### ASSIGNMENT
Word for word, copy the entire listing.

### GIVEN INFORMATION
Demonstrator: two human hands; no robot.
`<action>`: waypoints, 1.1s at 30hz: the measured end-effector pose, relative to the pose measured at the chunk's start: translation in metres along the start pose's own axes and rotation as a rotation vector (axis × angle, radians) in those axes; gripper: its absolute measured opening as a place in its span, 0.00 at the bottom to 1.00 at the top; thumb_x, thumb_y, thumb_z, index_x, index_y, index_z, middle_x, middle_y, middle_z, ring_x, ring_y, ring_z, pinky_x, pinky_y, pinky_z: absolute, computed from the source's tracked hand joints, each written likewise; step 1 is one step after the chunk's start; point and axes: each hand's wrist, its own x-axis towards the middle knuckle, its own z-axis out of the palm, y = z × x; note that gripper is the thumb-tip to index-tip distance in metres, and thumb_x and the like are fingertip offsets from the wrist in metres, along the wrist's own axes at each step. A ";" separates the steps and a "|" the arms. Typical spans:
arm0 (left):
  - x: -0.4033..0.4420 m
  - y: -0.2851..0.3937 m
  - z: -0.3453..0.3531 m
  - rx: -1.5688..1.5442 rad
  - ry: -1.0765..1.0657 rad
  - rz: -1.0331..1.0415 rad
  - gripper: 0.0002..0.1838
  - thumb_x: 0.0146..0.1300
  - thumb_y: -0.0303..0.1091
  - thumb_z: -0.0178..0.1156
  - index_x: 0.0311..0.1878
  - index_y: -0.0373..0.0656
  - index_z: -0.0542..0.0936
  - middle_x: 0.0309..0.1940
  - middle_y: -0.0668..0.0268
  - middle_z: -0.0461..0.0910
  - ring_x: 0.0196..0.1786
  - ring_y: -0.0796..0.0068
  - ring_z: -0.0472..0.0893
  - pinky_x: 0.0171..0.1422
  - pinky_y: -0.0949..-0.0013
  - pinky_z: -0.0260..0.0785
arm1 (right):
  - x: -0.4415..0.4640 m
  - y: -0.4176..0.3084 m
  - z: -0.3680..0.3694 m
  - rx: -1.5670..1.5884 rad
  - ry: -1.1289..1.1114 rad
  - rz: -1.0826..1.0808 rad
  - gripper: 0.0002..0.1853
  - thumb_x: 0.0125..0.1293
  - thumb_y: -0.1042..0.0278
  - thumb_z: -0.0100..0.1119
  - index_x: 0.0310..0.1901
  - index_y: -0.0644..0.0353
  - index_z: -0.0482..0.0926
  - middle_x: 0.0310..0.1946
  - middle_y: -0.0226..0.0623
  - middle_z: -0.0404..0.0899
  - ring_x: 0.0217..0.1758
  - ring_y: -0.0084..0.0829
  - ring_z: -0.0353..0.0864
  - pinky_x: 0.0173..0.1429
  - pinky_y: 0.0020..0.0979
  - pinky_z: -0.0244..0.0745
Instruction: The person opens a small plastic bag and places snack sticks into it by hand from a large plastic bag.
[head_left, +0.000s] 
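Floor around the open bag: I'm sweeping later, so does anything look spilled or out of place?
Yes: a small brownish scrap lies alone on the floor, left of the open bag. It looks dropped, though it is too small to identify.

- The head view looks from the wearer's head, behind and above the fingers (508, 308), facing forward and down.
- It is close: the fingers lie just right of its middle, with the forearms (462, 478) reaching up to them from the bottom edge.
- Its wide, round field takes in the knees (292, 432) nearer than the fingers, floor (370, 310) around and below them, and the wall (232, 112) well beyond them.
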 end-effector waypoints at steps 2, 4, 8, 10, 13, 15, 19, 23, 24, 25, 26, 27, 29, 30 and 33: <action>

### ANSWER SECTION
Demonstrator: two human hands; no robot.
`<action>`: waypoints, 1.1s at 30hz: the measured end-effector pose, relative to the pose measured at the chunk's start: translation in metres along the start pose's own axes and rotation as a rotation vector (axis × angle, radians) in those axes; gripper: its absolute measured opening as a place in its span, 0.00 at the bottom to 1.00 at the top; thumb_x, thumb_y, thumb_z, index_x, index_y, index_z, middle_x, middle_y, middle_z, ring_x, ring_y, ring_z, pinky_x, pinky_y, pinky_z: absolute, computed from the source's tracked hand joints, each written likewise; step 1 is one step after the chunk's start; point and axes: each hand's wrist, its own x-axis towards the middle knuckle, its own z-axis out of the palm, y = z × x; note that gripper is the thumb-tip to index-tip distance in metres, and thumb_x and the like are fingertip offsets from the wrist in metres, along the wrist's own axes at each step. A ";" separates the steps and a "|" the arms. Typical spans:
arm0 (left):
  - x: -0.4033..0.4420 m
  - y: -0.2851..0.3937 m
  - z: -0.3453..0.3531 m
  - rx: -1.5688..1.5442 rad
  - ry: -1.0765..1.0657 rad
  - rz: -1.0331..1.0415 rad
  - gripper: 0.0002..0.1838
  - thumb_x: 0.0146..0.1300
  - thumb_y: -0.0303..0.1091
  - thumb_z: -0.0178..0.1156
  - index_x: 0.0311..0.1878
  - index_y: -0.0373..0.0656
  - index_z: -0.0542..0.0936
  - middle_x: 0.0309..0.1940
  - middle_y: -0.0668..0.0268
  - middle_z: -0.0461..0.0910
  - ring_x: 0.0196..0.1786
  - ring_y: -0.0796..0.0068
  - ring_z: -0.0472..0.0893
  - pinky_x: 0.0171..0.1422
  - pinky_y: -0.0949..-0.0013
  - pinky_z: -0.0260..0.0785
arm1 (right):
  - x: -0.4415..0.4640 m
  - y: -0.4176..0.3084 m
  - z: -0.3680..0.3694 m
  - rx: -1.5670..1.5884 rad
  - ry: -1.1289..1.1114 rad
  - rz: -1.0826..1.0808 rad
  - gripper: 0.0002..0.1853
  - thumb_x: 0.0125..0.1293
  - thumb_y: -0.1042..0.0278
  - thumb_z: -0.0100..0.1119
  - index_x: 0.0310..0.1901
  - index_y: -0.0644..0.0353
  - index_z: -0.0482..0.0926
  - middle_x: 0.0310..0.1946
  - middle_y: -0.0226..0.0623
  - middle_z: -0.0404..0.0899
  - ring_x: 0.0217..0.1758
  - ring_y: -0.0084..0.0829
  - ring_z: -0.0353..0.0864
  - pinky_x: 0.0173..0.1429
  - pinky_y: 0.0020..0.0979
  - pinky_z: -0.0244..0.0745
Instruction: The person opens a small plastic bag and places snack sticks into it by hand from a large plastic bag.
[head_left, +0.000s] 
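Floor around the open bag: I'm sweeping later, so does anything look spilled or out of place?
Yes: a small brownish scrap lies alone on the floor, left of the open bag. It looks dropped, though it is too small to identify.

- The head view looks from the wearer's head, behind and above the fingers (508, 308), facing forward and down.
- It is close: the fingers lie just right of its middle, with the forearms (462, 478) reaching up to them from the bottom edge.
- Its wide, round field takes in the knees (292, 432) nearer than the fingers, floor (370, 310) around and below them, and the wall (232, 112) well beyond them.
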 end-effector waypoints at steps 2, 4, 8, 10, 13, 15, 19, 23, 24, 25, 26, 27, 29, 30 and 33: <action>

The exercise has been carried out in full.